One big change made to the schedule is that on Wednesdays students meet with every teacher. This is the day where students can catch up on any assignments and meet with teachers for tutoring hours.

“On Wednesdays, since it’s all the classes, I have more time to do a lot of homework then,” Avery said. “I think having more time to do assignments is nice because in between classes there are longer breaks.”

While students and faculty have mixed emotions about starting online, a common theme seems to be trouble with Schoology or their internet crashing. Some households have multiple people working on the internet at once which can cause issues.

“My Internet doesn’t work at times because we have five people in the house, and then everything goes down,” Ian said.

For incoming freshmen, starting high school is a big step in their education. Freshmen Leia DeLuna explains that she did not picture her first day of high school on a Zoom call.

“I wish I got that first day of high school experience on campus,” Leia said. “Just to see everybody and see how big the school is inside. So, it kind of sucks.”

For seniors, this is the year of many lasts.
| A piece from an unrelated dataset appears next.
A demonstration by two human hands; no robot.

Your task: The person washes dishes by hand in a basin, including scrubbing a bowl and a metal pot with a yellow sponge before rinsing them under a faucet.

Ian said that he hopes he will still be able to experience the senior year traditions, even though they started the school year online.

“The whole point is to be there at the end of our senior year,” Ian said. “The beginning I’m okay with missing as long as we get to experience all of our traditions and activities and the end of the year.”

Active COVID-19 cases increased in October, before that some teachers and students were ready to get back into the classroom.

“My hope is that we can get back to school soon,” Mr.Falk said. “I hope that everybody is washing their hands and wearing masks and doing everything that the guidelines are telling us so that we can get back and get back to our normal, everyday things.”